New Information - SQL Server 2000 SP3.
A user identifier (ID) identifies a user within a database. All permissions and ownership of objects in the database are controlled by the user account. User accounts are specific to a database; the xyz user account in the sales database is different from the xyz user account in the inventory database, even though both accounts have the same ID. User IDs are defined by members of the db_owner fixed database role.
A login ID by itself does not give a user permissions to access objects in any databases. A login ID must be associated with a user ID in each database before anyone connecting with that login ID can access objects in the databases. If a login ID has not been explicitly associated with any user ID in a database, it is associated with the guest user ID. If a database has no guest user account, a login cannot access the database unless it has been associated with a valid user account.
When a user ID is defined, it is associated with a login ID. For example, a member of the db_owner role can associate the Microsoft® Windows® 2000 login NETDOMAIN\Joe with user ID abc in the sales database and user ID def in the employee database. The default is for the login ID and user ID to be the same.

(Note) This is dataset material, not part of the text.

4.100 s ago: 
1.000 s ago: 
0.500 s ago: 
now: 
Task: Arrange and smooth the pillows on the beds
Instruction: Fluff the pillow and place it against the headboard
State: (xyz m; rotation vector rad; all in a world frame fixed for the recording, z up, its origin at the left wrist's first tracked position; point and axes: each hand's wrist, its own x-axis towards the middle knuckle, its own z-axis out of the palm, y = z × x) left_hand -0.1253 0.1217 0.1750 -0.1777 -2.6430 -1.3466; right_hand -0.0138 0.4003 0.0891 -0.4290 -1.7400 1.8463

This example shows giving a Windows 2000 account access to a database and associating the login with a user in the database:
USE master GO sp_grantlogin 'NETDOMAIN\Sue' GO sp_defaultdb @loginame = 'NETDOMAIN\Sue', defdb = 'sales' GO USE sales GO sp_grantdbaccess 'NETDOMAIN\Sue', 'Sue' GO
In the sp_grantlogin statement, the Windows 2000 user NETDOMAIN\Sue is given access to Microsoft SQL Server™ 2000. The sp_defaultdb statement makes the sales database her default database. The sp_grantdbaccess statement gives the login NETDOMAIN\Sue access to the sales database and sets her user ID within sales to Sue.
This example shows defining a SQL Server login, assigning a default database, and associating the login with a user in the database:
USE master GO sp_addlogin @loginame = 'Joan', @password = 'fff', defdb = 'sales' GO USE sales GO sp_grantdbaccess 'Joan' GO
Security Note Batch files may contain credentials stored in plain text. Credentials may be echoed to the user's screen during batch execution.
The sp_addlogin statement defines a SQL Server login for a worker named Joan. The statement also specifies the sales database as the default database for the login. The sp_grantdbaccess statement grants the Joan login access to the sales database; because no username is specified, it defaults to Joan.
A user in a database is identified by their user ID, not their login ID. For example, sa is a login account mapped to the special user account dbo (database owner) in every database. All the security-related Transact-SQL statements use the user ID as the security_name parameter. The administration and understanding of permissions is less confusing if the members of the sysadmin fixed server role and the db_owner fixed database role set up the system such that the login ID and user ID of each user are the same, but it is not a requirement.
The guest account is a special user account in SQL Server databases. If a user enters a USE database statement to access a database in which they are not associated with a user account, they are instead associated with the guest user.